Stored data entries:

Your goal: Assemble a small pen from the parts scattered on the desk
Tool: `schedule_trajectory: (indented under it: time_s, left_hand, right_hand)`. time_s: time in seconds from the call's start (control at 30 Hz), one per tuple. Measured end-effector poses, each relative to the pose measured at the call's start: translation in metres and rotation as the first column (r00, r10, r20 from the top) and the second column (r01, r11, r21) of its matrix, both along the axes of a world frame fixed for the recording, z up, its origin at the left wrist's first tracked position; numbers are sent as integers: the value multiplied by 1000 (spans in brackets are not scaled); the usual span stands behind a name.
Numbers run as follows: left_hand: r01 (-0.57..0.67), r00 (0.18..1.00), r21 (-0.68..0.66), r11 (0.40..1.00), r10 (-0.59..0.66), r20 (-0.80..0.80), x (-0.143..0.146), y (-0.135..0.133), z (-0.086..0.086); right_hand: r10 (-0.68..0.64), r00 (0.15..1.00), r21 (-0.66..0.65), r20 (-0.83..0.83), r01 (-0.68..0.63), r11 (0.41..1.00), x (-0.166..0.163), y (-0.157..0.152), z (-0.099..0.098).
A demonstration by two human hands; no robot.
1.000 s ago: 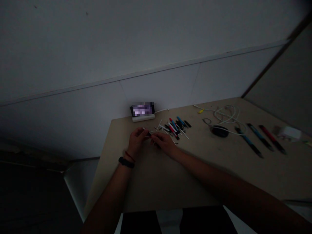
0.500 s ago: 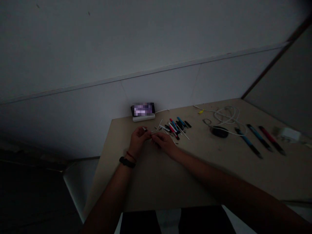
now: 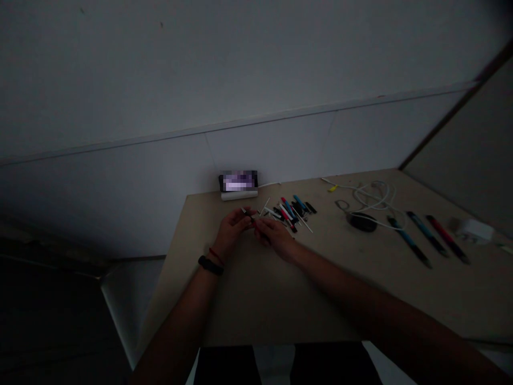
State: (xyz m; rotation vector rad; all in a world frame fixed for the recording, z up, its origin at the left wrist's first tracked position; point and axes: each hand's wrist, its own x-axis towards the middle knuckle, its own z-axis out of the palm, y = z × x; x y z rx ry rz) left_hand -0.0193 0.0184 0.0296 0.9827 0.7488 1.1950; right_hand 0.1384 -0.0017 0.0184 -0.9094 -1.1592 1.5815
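The scene is dim. My left hand (image 3: 232,230) and my right hand (image 3: 274,235) meet over the beige table (image 3: 256,289), fingers pinched together on a small pen part (image 3: 249,215) held between them. A pile of pen parts (image 3: 290,209), red, blue, black and white, lies just beyond my right hand. My left wrist wears a black band and a red cord.
A phone on a white stand (image 3: 238,184) leans at the wall behind the hands. Right of the pile lie a black round object (image 3: 362,221), a coiled white cable (image 3: 372,195), three whole pens (image 3: 427,238) and a white block (image 3: 475,231). The table's left edge is near my left arm.
My hands have stayed together on the small part, shifting slightly toward the pile. The camera has tipped a little, so everything sits lower in view.
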Motion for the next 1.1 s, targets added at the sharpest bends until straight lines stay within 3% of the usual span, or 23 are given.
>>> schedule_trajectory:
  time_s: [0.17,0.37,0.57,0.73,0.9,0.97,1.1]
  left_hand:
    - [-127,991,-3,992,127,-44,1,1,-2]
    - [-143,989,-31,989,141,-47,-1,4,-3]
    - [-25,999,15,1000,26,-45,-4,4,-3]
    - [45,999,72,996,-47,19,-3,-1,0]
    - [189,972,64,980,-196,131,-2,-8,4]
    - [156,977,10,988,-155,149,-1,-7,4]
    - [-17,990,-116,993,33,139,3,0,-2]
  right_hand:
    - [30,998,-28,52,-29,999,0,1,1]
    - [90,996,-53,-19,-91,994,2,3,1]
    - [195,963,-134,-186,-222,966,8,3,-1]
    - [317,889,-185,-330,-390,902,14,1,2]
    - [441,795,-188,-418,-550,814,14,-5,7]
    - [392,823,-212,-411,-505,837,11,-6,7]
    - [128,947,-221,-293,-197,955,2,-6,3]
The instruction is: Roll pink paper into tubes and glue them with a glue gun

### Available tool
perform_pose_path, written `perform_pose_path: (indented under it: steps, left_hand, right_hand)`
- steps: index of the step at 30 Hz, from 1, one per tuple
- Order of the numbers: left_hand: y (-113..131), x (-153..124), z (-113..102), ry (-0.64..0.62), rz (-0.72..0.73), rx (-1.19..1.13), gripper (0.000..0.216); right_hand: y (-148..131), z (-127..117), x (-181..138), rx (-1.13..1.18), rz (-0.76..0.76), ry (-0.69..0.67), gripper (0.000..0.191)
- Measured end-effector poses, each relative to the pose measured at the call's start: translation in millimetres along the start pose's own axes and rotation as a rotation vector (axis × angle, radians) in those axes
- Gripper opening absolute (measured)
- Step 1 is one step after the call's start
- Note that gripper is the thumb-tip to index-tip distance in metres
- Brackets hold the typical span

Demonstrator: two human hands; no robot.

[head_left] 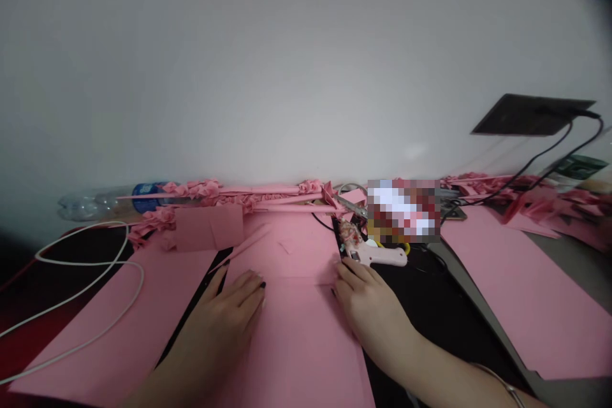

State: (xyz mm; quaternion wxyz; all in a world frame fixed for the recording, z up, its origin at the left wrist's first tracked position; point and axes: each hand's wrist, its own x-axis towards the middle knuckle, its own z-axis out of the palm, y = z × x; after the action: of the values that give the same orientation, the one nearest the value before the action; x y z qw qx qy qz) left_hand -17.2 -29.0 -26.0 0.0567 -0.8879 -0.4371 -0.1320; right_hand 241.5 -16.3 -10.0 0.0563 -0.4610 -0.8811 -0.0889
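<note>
A long pink paper sheet (296,338) lies in front of me, with a crease or edge running across it between my hands. My left hand (234,306) rests on its left side, thumb apart and fingers stretched over the paper. At the right edge, my right hand (366,293) has its fingers bent together on the sheet's margin; its thumb is mostly hidden. Just beyond the right hand lies a pale pink glue gun (385,256), its nozzle end crusted with residue. A small pink paper piece (209,228) sits past the left hand.
More pink sheets lie at left (119,312) and right (530,293). Paper flowers (196,188) with rolled stems line the wall. A plastic bottle (95,203) lies at the back left. White cable (136,287) loops at left; a dark panel (530,116) with black cables is at right.
</note>
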Motion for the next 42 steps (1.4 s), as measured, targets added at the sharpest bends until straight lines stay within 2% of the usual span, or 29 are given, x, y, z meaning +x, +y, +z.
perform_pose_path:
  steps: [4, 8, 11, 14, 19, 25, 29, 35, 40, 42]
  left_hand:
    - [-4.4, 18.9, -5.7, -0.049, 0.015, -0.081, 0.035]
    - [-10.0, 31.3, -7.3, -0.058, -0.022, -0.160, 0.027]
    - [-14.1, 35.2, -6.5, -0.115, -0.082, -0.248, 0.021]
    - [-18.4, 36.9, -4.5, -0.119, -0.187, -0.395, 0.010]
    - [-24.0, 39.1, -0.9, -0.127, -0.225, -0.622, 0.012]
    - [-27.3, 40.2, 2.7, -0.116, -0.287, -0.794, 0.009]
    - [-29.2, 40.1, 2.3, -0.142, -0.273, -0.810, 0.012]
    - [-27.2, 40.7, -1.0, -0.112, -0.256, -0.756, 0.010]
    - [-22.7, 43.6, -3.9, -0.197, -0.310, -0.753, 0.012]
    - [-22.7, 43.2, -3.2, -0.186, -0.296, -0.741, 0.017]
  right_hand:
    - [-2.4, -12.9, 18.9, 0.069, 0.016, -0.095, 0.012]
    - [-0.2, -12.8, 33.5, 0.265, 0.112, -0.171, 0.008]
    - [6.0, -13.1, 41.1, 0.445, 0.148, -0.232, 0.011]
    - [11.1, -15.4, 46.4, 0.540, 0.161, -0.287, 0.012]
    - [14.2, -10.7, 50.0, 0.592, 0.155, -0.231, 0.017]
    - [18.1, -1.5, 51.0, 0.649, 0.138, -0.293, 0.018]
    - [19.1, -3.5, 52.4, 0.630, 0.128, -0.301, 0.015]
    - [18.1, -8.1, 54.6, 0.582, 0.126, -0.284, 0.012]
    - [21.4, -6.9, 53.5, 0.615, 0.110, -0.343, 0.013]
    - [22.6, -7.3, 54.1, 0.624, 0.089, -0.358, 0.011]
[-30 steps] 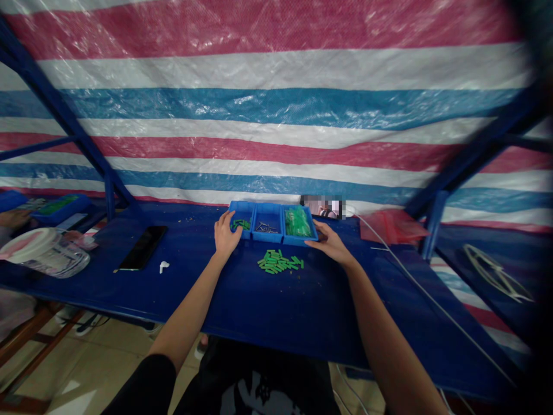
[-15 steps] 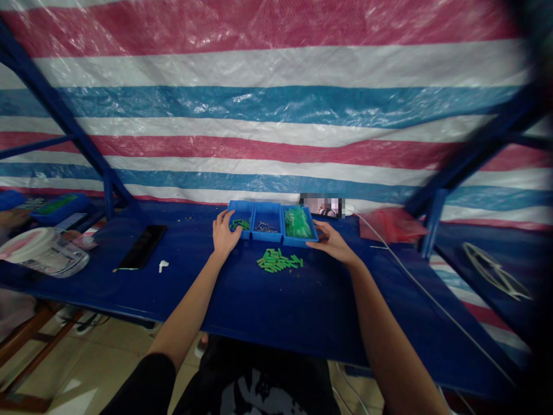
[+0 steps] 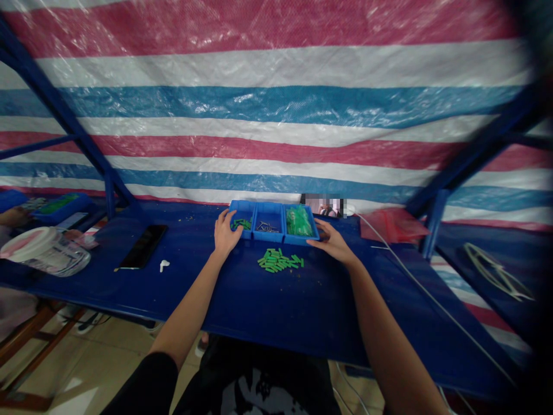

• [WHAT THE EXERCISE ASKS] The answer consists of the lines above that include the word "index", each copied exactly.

• [TASK ANSWER]
- steps: index of the step at 30 Hz, from 1, one per tuple
- Note that gripper is the thumb-tip to index-tip distance in metres

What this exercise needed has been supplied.